Try it ::
Write the data below out in full, exactly as it stands.

Data excerpt ::
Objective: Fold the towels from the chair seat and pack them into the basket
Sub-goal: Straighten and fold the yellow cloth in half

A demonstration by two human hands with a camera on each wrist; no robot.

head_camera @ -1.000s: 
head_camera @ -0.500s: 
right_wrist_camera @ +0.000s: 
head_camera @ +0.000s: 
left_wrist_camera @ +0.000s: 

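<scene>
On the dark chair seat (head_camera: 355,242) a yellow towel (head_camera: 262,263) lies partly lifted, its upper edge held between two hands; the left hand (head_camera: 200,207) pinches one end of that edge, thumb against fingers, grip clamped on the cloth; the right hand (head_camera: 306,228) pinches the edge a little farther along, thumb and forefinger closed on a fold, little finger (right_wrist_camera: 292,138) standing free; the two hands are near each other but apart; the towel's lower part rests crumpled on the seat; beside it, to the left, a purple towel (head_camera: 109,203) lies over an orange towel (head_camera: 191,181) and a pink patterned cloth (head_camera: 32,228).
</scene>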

The answer ::
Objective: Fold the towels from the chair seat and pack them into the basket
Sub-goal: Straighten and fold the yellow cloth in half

A demonstration by two human hands with a camera on each wrist; no robot.

head_camera @ -1.000s: 
head_camera @ -0.500s: 
right_wrist_camera @ +0.000s: 
head_camera @ +0.000s: 
left_wrist_camera @ +0.000s: 

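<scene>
On the dark chair seat (head_camera: 355,242) a yellow towel (head_camera: 262,263) lies partly lifted, its upper edge held between two hands; the left hand (head_camera: 200,207) pinches one end of that edge, thumb against fingers, grip clamped on the cloth; the right hand (head_camera: 306,228) pinches the edge a little farther along, thumb and forefinger closed on a fold, little finger (right_wrist_camera: 292,138) standing free; the two hands are near each other but apart; the towel's lower part rests crumpled on the seat; beside it, to the left, a purple towel (head_camera: 109,203) lies over an orange towel (head_camera: 191,181) and a pink patterned cloth (head_camera: 32,228).
</scene>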

Nothing more remains to be done for this exercise.